Books

Fiction

A man looks back at age 12

 

Ivan Doig’s subtle and engaging book defines characters that come alive.

 

THE BARTENDER’S TALE. Ivan Doig. Riverhead. 387 pages. $27.95.
THE BARTENDER’S TALE. Ivan Doig. Riverhead. 387 pages. $27.95.

In a culture obsessed with texting but careless about text, where a winner of the Pulitzer Prize tweets a story for the New Yorker 140 characters at a time, what are we to make of this slow-paced new novel from 73-year-old Ivan Doig? The Bartender’s Tale works slowly, building up observations such as this one: “People come and go in our lives; that’s as old a story as there is. But some of them the heart cries out to keep forever, and that is a fresh saga every time.” That adds up to 158 characters right there — one an economical, old-fashioned semicolon — and I don’t know how a person could whittle away 18 of them without losing something essential.

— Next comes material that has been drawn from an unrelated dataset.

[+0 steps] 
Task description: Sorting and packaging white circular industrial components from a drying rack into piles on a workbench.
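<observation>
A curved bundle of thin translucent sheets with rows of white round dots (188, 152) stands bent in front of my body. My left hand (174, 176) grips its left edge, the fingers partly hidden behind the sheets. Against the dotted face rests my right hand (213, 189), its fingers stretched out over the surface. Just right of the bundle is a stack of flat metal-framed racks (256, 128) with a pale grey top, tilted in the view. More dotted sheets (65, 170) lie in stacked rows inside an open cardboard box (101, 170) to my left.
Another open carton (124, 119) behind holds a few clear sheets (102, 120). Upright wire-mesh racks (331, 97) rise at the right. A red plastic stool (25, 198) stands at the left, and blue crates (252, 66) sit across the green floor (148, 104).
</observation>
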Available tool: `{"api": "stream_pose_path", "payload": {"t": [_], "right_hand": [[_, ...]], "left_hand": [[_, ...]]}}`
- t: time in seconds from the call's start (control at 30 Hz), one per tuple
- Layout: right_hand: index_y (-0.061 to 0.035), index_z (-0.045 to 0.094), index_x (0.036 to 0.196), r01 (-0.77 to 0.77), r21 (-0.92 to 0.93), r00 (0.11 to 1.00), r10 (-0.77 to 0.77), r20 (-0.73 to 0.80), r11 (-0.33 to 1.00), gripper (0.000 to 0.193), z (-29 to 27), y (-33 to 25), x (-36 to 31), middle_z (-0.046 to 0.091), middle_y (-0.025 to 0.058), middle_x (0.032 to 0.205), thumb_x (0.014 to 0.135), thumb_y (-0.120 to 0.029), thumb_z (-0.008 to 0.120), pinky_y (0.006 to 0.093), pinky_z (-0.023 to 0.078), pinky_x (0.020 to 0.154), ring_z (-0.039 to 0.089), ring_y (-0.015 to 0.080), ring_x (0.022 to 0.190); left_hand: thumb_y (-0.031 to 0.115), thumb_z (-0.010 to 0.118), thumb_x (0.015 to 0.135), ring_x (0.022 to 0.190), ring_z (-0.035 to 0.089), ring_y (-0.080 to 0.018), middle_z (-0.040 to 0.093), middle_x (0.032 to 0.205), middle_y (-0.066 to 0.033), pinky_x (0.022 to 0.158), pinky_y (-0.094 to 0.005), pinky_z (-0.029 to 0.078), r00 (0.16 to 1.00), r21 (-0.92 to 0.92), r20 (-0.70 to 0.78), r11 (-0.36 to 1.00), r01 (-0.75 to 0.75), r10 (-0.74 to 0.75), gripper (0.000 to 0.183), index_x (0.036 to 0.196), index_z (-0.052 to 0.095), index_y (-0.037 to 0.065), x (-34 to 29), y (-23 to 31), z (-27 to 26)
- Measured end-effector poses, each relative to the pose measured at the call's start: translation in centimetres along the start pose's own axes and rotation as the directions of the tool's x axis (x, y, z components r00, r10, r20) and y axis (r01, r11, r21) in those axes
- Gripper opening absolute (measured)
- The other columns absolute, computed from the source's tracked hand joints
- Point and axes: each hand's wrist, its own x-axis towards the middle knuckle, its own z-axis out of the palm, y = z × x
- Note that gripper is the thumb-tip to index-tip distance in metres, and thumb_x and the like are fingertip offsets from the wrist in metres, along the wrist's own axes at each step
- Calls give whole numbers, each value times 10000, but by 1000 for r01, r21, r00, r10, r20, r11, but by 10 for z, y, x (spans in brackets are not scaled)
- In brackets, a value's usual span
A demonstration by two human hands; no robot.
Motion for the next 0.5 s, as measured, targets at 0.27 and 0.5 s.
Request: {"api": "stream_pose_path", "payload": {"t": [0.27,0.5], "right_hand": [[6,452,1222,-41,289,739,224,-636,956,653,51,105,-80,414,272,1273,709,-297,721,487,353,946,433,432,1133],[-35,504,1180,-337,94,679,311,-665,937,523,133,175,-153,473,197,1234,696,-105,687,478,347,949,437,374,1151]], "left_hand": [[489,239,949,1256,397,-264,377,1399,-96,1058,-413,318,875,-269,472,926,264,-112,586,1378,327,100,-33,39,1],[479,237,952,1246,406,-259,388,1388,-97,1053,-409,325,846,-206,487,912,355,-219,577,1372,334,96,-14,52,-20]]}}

In a market where E L James’ trilogy of suburban S&M accounts for the sale of one in five volumes of adult fiction, Doig dares to offer us no sadomasochistic sex whatsoever (and precious little of any other kind). His narrative is told through the eyes of a child: 12-year-old Rusty Harry, now grown to adulthood and casting his mind back to the transformational summer of 1960.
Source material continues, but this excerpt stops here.